- Data excerpt:
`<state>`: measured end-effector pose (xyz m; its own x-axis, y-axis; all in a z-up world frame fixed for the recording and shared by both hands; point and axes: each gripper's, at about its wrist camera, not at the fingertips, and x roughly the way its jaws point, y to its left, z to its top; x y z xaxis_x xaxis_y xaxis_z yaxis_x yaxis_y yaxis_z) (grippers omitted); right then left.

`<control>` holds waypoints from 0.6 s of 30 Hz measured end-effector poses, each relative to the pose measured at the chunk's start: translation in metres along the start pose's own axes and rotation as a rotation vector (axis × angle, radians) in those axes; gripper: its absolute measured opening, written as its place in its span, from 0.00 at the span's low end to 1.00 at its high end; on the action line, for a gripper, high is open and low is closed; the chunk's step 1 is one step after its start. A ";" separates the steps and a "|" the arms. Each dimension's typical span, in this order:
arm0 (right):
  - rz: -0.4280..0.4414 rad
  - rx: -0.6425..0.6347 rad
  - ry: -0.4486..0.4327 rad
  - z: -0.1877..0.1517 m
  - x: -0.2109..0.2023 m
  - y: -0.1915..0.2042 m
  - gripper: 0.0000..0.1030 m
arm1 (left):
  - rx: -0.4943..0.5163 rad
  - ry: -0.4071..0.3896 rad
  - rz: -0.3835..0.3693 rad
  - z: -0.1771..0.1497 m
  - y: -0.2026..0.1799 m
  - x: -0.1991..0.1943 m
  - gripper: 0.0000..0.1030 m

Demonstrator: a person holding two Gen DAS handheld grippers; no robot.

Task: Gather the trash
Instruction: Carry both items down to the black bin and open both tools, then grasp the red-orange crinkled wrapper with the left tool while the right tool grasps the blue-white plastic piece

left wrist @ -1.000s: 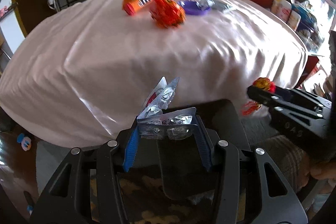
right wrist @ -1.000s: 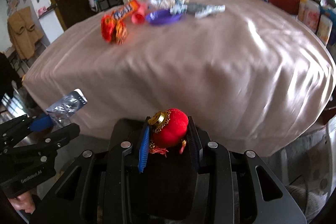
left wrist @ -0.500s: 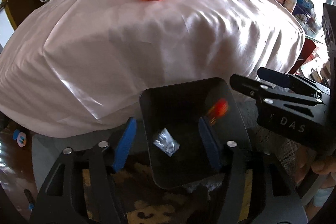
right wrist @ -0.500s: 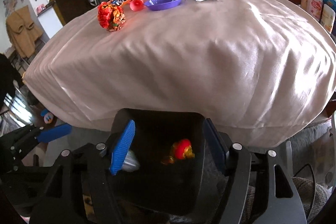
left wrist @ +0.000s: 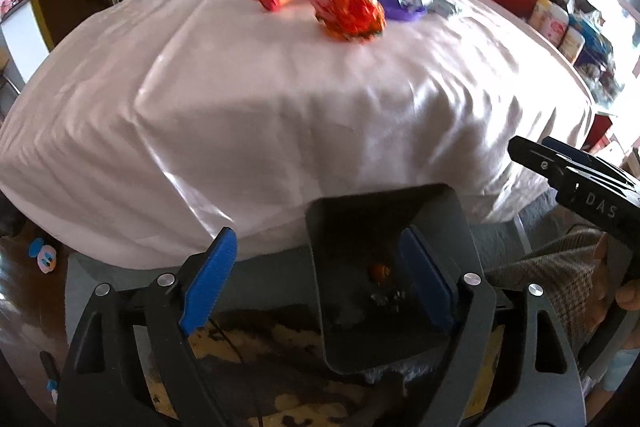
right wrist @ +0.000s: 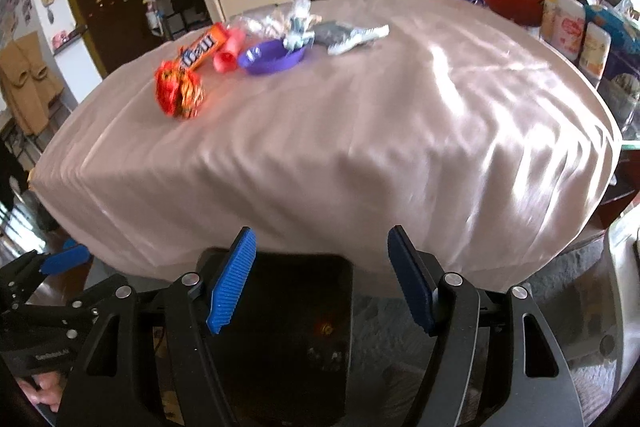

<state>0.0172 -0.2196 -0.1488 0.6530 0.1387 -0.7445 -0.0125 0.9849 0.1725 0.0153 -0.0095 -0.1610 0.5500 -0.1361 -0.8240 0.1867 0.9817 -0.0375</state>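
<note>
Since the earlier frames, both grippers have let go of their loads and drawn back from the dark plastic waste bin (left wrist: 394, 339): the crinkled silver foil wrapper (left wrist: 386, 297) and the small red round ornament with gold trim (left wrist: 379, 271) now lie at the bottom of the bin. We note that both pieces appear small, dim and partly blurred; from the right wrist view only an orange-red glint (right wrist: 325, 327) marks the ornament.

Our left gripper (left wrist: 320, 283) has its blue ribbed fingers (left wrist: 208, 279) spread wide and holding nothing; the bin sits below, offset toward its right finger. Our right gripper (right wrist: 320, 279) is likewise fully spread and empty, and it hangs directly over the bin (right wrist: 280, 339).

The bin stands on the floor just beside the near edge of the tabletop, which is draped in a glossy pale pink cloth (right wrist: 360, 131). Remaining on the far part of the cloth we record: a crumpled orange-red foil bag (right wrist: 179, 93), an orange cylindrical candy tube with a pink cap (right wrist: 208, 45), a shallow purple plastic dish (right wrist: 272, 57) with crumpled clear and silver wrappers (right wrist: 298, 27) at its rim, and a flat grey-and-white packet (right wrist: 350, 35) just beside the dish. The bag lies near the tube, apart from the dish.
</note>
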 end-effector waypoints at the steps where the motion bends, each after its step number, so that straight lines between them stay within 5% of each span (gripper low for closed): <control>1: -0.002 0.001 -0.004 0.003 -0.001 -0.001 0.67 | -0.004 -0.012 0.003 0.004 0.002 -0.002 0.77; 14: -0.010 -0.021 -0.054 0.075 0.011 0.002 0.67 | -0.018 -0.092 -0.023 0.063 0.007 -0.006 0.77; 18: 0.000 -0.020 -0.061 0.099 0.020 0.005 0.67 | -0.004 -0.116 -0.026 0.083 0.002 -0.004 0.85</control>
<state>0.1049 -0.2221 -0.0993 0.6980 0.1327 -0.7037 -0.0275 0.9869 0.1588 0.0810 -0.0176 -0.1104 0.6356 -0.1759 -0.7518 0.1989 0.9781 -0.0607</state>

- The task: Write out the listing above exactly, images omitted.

- Answer to this problem:
`<state>`: measured end-effector pose (xyz m; its own x-axis, y-axis; all in a z-up world frame fixed for the recording and shared by both hands; point and axes: each gripper's, at about its wrist camera, not at the fingertips, and x roughly the way its jaws point, y to its left, z to its top; x y z xaxis_x xaxis_y xaxis_z yaxis_x yaxis_y yaxis_z) (grippers omitted); right then left.

`<control>` holds waypoints from 0.6 s of 30 Hz measured end-effector poses, each relative to the pose measured at the chunk's start: translation in metres along the start pose's own axes and rotation as a rotation vector (axis × angle, radians) in those axes; gripper: its absolute measured opening, written as its place in its span, from 0.00 at the span's low end to 1.00 at its high end; on the action line, for a gripper, high is open and low is closed; the chunk's step 1 is one step after its start. A ";" separates the steps and a "|" the arms. Each dimension's typical span, in this order:
arm0 (right):
  - rz: -0.4280..0.4414 rad
  - rx: -0.6425..0.6347 rad
  - ry: -0.4486..0.4327 rad
  - z: -0.1877..0.1517 m
  - x: -0.2109..0.2023 m
  - y: -0.1915..0.2042 m
  - gripper: 0.0000..0.1030 m
arm1 (left):
  - rx: -0.4943..0.5163 rad
  - ry: -0.4071..0.3896 rad
  - rz: -0.3835..0.3693 rad
  - z: -0.1771..0.1497 m
  - y: -0.2026..0.1799 m
  - x: -0.1991..0.1943 m
  - gripper: 0.0000..0.1030 m

Demonstrator: a person holding two Gen DAS handheld grippers; no robot.

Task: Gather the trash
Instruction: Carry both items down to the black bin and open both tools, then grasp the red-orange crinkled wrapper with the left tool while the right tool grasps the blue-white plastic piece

left wrist @ -1.000s: 
right wrist @ -1.000s: 
left wrist @ -0.500s: 
right wrist @ -0.500s: 
left wrist @ +0.000s: 
right wrist @ +0.000s: 

<state>0.0172 -0.2196 -0.1488 0.6530 0.1387 -0.7445 -0.0125 0.9849 0.1725 0.0153 -0.0095 -0.1610 0.5500 -0.1361 -0.8240 0.1867 0.9817 -0.0375</state>
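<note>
Since the earlier frames, both grippers have let go of their loads and drawn back from the dark plastic waste bin (left wrist: 394, 339): the crinkled silver foil wrapper (left wrist: 386, 297) and the small red round ornament with gold trim (left wrist: 379, 271) now lie at the bottom of the bin. We note that both pieces appear small, dim and partly blurred; from the right wrist view only an orange-red glint (right wrist: 325, 327) marks the ornament.

Our left gripper (left wrist: 320, 283) has its blue ribbed fingers (left wrist: 208, 279) spread wide and holding nothing; the bin sits below, offset toward its right finger. Our right gripper (right wrist: 320, 279) is likewise fully spread and empty, and it hangs directly over the bin (right wrist: 280, 339).

The bin stands on the floor just beside the near edge of the tabletop, which is draped in a glossy pale pink cloth (right wrist: 360, 131). Remaining on the far part of the cloth we record: a crumpled orange-red foil bag (right wrist: 179, 93), an orange cylindrical candy tube with a pink cap (right wrist: 208, 45), a shallow purple plastic dish (right wrist: 272, 57) with crumpled clear and silver wrappers (right wrist: 298, 27) at its rim, and a flat grey-and-white packet (right wrist: 350, 35) just beside the dish. The bag lies near the tube, apart from the dish.
</note>
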 end-effector waypoints at the steps where the motion bends, each after its step number, so that straight lines between them stay within 5% of each span (gripper low for closed): <control>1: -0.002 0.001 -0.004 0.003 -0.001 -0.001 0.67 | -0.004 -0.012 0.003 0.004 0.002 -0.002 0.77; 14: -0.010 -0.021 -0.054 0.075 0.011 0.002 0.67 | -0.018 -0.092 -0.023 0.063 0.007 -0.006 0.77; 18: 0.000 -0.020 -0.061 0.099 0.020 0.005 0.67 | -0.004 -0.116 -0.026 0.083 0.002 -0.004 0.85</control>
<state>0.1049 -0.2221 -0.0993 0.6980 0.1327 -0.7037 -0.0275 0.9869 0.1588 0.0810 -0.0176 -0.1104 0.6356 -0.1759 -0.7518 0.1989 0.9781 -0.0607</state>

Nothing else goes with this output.